§ Problem to solve
The output is the lines below from the one with "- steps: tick" through the one with "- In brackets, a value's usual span", both included, printed exactly and with no other line.
——————
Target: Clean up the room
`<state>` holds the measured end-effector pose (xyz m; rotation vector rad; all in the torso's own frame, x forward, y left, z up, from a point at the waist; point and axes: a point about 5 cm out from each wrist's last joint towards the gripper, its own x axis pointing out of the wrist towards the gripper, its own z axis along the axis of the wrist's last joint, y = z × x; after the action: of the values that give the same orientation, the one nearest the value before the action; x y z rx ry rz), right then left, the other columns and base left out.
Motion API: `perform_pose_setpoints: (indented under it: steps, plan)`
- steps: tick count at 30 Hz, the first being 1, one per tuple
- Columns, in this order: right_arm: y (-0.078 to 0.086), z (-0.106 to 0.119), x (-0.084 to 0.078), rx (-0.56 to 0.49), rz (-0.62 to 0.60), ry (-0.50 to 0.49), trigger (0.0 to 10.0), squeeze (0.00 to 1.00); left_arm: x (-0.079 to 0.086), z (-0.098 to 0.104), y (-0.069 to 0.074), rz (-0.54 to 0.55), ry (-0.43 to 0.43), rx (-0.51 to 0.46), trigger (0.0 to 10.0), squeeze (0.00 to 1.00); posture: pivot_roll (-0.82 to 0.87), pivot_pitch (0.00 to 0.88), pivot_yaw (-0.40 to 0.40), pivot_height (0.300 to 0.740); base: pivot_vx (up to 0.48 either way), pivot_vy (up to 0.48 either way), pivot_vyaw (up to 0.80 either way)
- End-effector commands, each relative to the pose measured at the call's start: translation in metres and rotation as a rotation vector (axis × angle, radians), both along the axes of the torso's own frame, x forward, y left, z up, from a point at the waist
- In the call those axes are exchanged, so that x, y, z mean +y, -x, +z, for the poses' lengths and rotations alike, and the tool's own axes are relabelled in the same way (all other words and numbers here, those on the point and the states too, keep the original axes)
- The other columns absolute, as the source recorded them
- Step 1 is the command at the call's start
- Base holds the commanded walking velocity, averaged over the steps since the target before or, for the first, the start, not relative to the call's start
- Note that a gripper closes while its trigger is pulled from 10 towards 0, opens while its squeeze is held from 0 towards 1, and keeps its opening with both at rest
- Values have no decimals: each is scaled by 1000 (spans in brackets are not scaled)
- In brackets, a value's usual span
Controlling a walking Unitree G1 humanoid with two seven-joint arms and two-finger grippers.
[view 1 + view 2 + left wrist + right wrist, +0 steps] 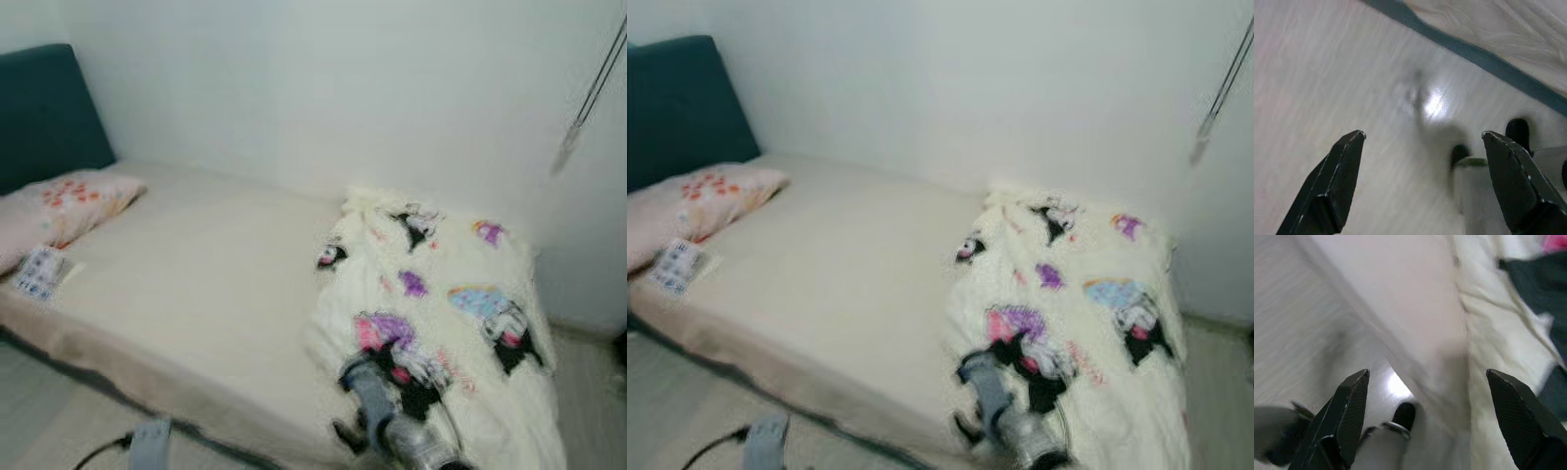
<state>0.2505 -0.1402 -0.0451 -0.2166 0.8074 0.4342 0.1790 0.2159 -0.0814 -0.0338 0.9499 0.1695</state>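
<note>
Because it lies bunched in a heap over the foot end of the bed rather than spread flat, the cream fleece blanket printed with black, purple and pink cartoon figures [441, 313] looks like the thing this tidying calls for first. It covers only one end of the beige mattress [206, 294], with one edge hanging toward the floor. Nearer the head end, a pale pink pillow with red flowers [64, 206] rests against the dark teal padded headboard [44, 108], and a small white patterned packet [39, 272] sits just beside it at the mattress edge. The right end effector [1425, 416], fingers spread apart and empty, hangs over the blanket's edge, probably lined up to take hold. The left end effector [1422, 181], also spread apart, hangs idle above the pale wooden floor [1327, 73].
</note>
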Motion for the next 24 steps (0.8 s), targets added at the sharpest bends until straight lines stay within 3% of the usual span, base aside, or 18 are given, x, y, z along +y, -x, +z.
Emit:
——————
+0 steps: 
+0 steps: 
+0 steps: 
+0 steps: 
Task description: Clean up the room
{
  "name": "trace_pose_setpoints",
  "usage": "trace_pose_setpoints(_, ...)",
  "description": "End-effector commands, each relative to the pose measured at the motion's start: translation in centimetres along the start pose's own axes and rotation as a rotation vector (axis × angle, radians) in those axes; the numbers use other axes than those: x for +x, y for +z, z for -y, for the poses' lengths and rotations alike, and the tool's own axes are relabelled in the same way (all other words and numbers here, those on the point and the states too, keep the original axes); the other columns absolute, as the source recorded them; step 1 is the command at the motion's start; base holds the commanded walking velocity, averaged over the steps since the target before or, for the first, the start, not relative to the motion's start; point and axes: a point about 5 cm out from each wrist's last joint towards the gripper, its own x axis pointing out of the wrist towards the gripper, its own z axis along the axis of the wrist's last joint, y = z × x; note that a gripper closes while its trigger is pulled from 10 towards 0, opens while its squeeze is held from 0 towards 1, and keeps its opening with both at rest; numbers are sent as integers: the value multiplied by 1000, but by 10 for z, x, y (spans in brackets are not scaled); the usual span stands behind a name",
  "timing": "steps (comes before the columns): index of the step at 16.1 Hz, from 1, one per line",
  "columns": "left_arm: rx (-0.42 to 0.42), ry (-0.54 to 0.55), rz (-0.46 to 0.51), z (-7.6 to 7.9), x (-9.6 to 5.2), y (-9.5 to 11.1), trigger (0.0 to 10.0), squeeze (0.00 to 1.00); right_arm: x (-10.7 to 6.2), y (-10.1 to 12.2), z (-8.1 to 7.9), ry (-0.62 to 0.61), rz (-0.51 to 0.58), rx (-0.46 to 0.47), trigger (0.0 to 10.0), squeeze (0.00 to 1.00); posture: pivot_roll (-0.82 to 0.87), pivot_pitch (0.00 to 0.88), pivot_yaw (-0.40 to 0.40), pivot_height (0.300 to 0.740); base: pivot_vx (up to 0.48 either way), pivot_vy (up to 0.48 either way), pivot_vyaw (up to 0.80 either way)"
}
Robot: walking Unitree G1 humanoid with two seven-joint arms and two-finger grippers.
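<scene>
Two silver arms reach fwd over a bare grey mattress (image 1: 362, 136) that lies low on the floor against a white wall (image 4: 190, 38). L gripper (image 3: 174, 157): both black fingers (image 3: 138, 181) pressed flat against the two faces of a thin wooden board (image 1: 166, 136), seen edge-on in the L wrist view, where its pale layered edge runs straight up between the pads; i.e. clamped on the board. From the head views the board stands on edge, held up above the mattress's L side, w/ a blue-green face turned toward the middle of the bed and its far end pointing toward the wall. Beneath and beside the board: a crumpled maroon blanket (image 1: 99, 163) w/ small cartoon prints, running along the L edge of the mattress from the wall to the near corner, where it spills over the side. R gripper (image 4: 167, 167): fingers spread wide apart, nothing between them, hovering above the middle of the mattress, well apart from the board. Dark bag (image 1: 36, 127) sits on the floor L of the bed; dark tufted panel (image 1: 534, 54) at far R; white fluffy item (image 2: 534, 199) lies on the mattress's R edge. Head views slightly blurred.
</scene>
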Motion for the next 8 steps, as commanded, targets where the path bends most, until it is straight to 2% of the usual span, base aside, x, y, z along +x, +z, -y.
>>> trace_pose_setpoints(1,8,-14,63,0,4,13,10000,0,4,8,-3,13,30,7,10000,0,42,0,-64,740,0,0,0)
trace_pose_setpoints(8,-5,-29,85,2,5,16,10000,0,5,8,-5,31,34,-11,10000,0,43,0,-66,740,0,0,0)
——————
§ Exercise result
- steps: tick count at 30 Hz, the first being 1, one per tuple
- Columns, in this order: right_arm: y (-0.078 to 0.086), z (-0.106 to 0.119), x (-0.084 to 0.078), rx (-0.56 to 0.49), rz (-0.62 to 0.60), ry (-0.50 to 0.49), trigger (0.0 to 10.0), squeeze (0.00 to 1.00); left_arm: x (-0.079 to 0.086), z (-0.098 to 0.104), y (-0.069 to 0.074), rz (-0.54 to 0.55), ry (-0.43 to 0.43), rx (-0.51 to 0.46), trigger (0.0 to 10.0), squeeze (0.00 to 1.00); posture: pivot_roll (-0.82 to 0.87), pivot_pitch (0.00 to 0.88), pivot_yaw (-0.40 to 0.40), pivot_height (0.300 to 0.740); base: pivot_vx (up to 0.48 either way), pivot_vy (up to 0.48 either way), pivot_vyaw (up to 0.80 either way)
- End-effector commands, each relative to the pose measured at the call's start: translation in metres and rotation as a rotation vector (axis × angle, radians), both along the axes of the torso's own frame, x forward, y left, z up, from a point at the waist
- In the call those axes are exchanged, so that x, y, z mean +y, -x, +z, for the poses' lengths and rotations alike, and the tool's own axes are relabelled in the same way (all other words and numbers here, those on the point and the states too, keep the original axes)
- The other columns absolute, as the source recorded them
- Step 1 is the command at the call's start
- Base holds the commanded walking velocity, averaged over the steps since the target before or, for the first, the start, not relative to the call's start
- Note that a gripper closes while its trigger is pulled from 10 towards 0, opens while its squeeze is held from 0 towards 1, and keeps its opening with both at rest
- Values have no decimals: each is scaled by 1000 (spans in brackets are not scaled)
- In brackets, a value's usual span

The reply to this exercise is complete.